Records to use Start Marker

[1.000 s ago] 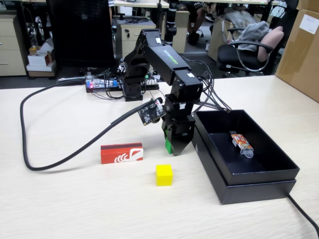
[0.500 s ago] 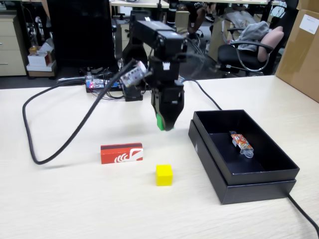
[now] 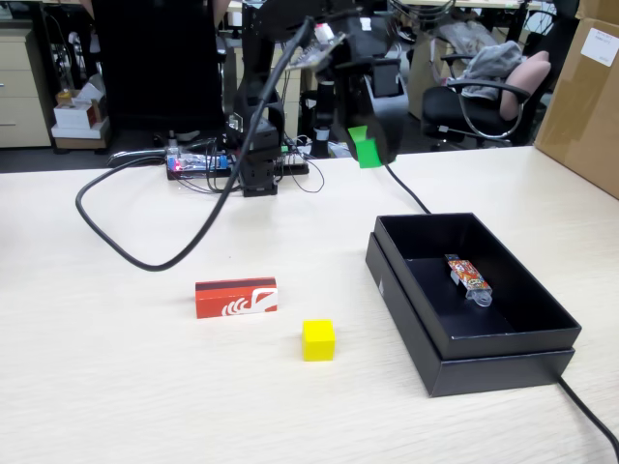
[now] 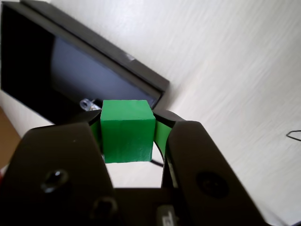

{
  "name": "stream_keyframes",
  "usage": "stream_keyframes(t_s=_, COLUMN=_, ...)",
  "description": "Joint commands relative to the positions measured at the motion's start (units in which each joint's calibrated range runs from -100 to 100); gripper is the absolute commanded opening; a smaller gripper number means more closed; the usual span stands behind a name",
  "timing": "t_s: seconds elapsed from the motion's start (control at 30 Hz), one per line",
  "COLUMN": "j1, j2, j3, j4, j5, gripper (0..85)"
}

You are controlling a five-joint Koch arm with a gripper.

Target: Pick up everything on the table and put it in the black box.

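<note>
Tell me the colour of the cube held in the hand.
Green cube; the wrist view shows it best.

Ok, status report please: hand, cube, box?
Hand shut on green cube, raised high behind the black box. Red pack and yellow cube on table. Path clear.

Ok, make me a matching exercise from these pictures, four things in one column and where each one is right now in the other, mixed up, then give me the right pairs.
Things:
1. green cube
2. yellow cube
3. red pack with white logo
4. orange patterned packet

Places:
A. lying inside the black box
B. held in the gripper, up in the air
C. on the table, left of the yellow cube in the fixed view
D. on the table, between the red pack and the box in the fixed view

Pairs: 1-B, 2-D, 3-C, 4-A
</note>
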Motion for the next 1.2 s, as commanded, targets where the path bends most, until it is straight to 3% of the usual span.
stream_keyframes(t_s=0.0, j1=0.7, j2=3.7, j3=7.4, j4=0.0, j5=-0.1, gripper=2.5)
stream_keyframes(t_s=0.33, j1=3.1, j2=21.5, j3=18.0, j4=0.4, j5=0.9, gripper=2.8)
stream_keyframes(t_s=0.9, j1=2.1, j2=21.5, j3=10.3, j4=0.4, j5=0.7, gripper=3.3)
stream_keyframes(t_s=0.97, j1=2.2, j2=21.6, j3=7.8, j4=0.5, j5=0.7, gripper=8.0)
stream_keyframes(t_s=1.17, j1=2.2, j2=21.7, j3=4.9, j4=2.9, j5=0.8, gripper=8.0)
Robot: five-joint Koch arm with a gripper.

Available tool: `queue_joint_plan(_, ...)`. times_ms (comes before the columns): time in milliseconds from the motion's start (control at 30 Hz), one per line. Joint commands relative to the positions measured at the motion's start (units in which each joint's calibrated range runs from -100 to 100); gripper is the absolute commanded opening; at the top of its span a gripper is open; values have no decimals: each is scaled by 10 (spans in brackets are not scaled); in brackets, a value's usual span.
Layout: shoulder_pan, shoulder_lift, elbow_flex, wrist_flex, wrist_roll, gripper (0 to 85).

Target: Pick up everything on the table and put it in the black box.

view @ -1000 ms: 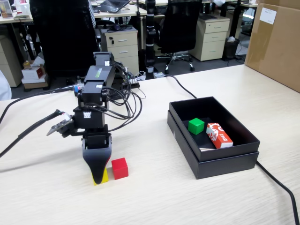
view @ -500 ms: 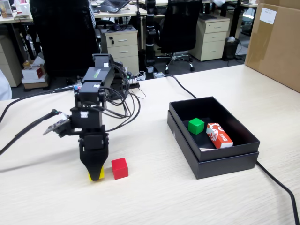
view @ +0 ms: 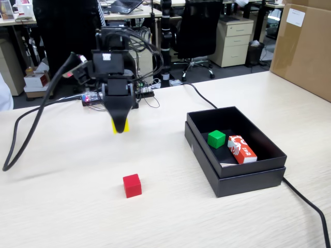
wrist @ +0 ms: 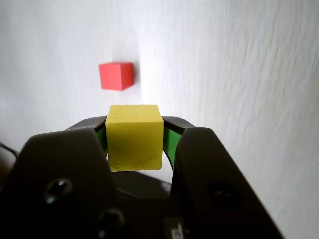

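Note:
My gripper [view: 120,127] hangs above the table [view: 67,206], shut on the yellow cube [wrist: 134,137]; in the fixed view only a yellow sliver of it [view: 114,126] shows beside the jaws. The red cube [view: 132,185] sits on the table in front of and below the gripper; it also shows in the wrist view [wrist: 115,75]. The black box [view: 248,178] stands to the right in the fixed view. The green cube [view: 216,138] lies inside it.
A red-and-white packet [view: 242,149] lies in the box beside the green cube. A big brown carton [view: 305,46] stands at the back right. Black cables [view: 20,139] run across the left of the table and along the box's right side [view: 310,206].

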Motion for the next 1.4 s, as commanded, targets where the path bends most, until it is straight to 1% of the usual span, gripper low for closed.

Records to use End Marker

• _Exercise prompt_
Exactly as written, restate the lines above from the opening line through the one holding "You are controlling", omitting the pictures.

• _Completed task_
[1.000 s ago] 
[0.500 s ago] 
[now] 
[now] 

{
  "name": "stream_keyframes",
  "usage": "stream_keyframes(t_s=_, COLUMN=_, ...)",
  "description": "Joint commands relative to the positions measured at the motion's start (units in which each joint's calibrated range runs from -100 to 100); gripper is the absolute commanded opening; a smaller gripper number means more closed; the usual span stands behind a name",
  "timing": "t_s: seconds elapsed from the motion's start (control at 30 Hz), one per line",
  "COLUMN": "j1, j2, j3, j4, j5, gripper (0..85)"
}

You are controlling a five-joint Koch arm with a gripper.

The exercise has been finished.